Constitué partie civile dans l’affaire de détournement de deniers publics et de blanchiment de capitaux pendante devant la Cour de cassation, le Fonds de réparation et d’indemnisation des victimes des activités illicites de l’Ouganda en République démocratique du Congo (FRIVAO) a présenté ses conclusions, ce mercredi 19 août 2026.
Après avoir exposé les faits et les avoir confrontés aux dispositions légales applicables, l’avocat du FRIVAO, Me Dominique Kangamina, a demandé à la Cour de cassation de déclarer établies, en fait comme en droit, les infractions retenues par le ministère public.
« Le FRIVAO demande respectueusement à votre haute juridiction de déclarer établies, en fait comme en droit, toutes les préventions retenues contre les prévenus et de les condamner aux peines qui seront requises par le procureur général », a-t-elle déclaré.
5 millions USD de dommages et intérêts
S’agissant de la réparation civile, l’avocat du FRIVAO a sollicité la condamnation solidaire des deux prévenus au paiement de 5 millions de dollars américains à titre de dommages et intérêts.
« Vous direz aussi fondée l’action civile de l’établissement public FRIVAO. Vous condamnerez solidairement les prévenus à réparer les préjudices subis par l’établissement à concurrence de 5 millions de dollars, payables en francs congolais », a plaidé Me Dominique Kangamina.
L’avocat a également demandé à la Cour d’ordonner à Constant Mutamba et à Chancar Bolukola la restitution de l’intégralité des sommes qui auraient été décaissées au préjudice de l’État congolais.
« Vous ordonnerez la restitution intégrale de toutes les sommes décaissées de son compte. Ce faisant, votre honneur, vous n’aurez pas seulement rendu justice au FRIVAO, qui a été dépouillé de son patrimoine, mais aussi à toutes ces victimes dont le sang continue de crier jusqu’à ce jour, en attendant la condamnation du Rwanda », a conclu l’avocat.

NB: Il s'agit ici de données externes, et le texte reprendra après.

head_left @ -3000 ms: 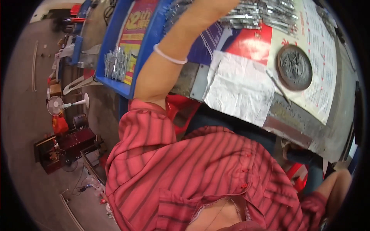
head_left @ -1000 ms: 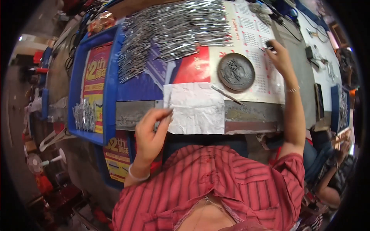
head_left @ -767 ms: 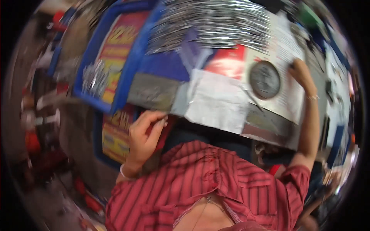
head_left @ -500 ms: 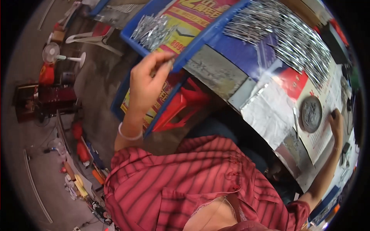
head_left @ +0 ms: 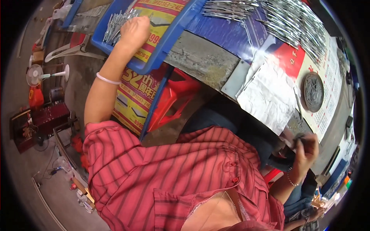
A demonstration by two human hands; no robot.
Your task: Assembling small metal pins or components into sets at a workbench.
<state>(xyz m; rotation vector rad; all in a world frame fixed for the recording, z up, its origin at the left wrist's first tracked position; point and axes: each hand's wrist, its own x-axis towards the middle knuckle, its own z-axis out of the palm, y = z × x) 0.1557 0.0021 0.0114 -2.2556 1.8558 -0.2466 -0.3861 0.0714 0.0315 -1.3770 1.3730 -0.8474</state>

Constant Mutamba étant absent de l’audience, la Cour a, après la plaidoirie de la partie civile, donné la parole aux avocats de Chancar Bolukola, ancien directeur général intérimaire du FRIVAO, pour présenter leur plaidoirie.
À l’issue des différentes plaidoiries, l’officier du ministère public présentera son réquisitoire et proposera à la Cour les peines qu’il estime devoir être infligées aux prévenus. Après les éventuelles répliques des parties, la Cour devrait prendre l’affaire en délibéré en vue de rendre son arrêt dans le délai légal.
Cette affaire porte sur le présumé détournement de plusieurs dizaines de millions de dollars destinés à l’indemnisation des victimes de la guerre des Six Jours à Kisangani. Ces fonds proviennent de la condamnation de l’Ouganda à réparer les dommages causés à la République démocratique du Congo. Ils devaient transiter par un compte du ministère de la Justice avant d’être transférés vers celui du FRIVAO.
Constant Mutamba est poursuivi dans le cadre de ses anciennes fonctions de ministre de la Justice. Selon les accusations portées contre lui, il aurait joué un rôle central dans l’ordonnancement de certaines dépenses liées à ces fonds. Chancar Bolukola, ancien directeur général intérimaire du FRIVAO, est quant à lui poursuivi notamment pour son rôle présumé dans la gestion quotidienne de ces ressources.
La Cour de cassation avait procédé à la jonction du dossier ouvert devant la Cour d’appel de Kinshasa-Gombe contre Chancar Bolukola avec celui ouvert à charge de Constant Mutamba.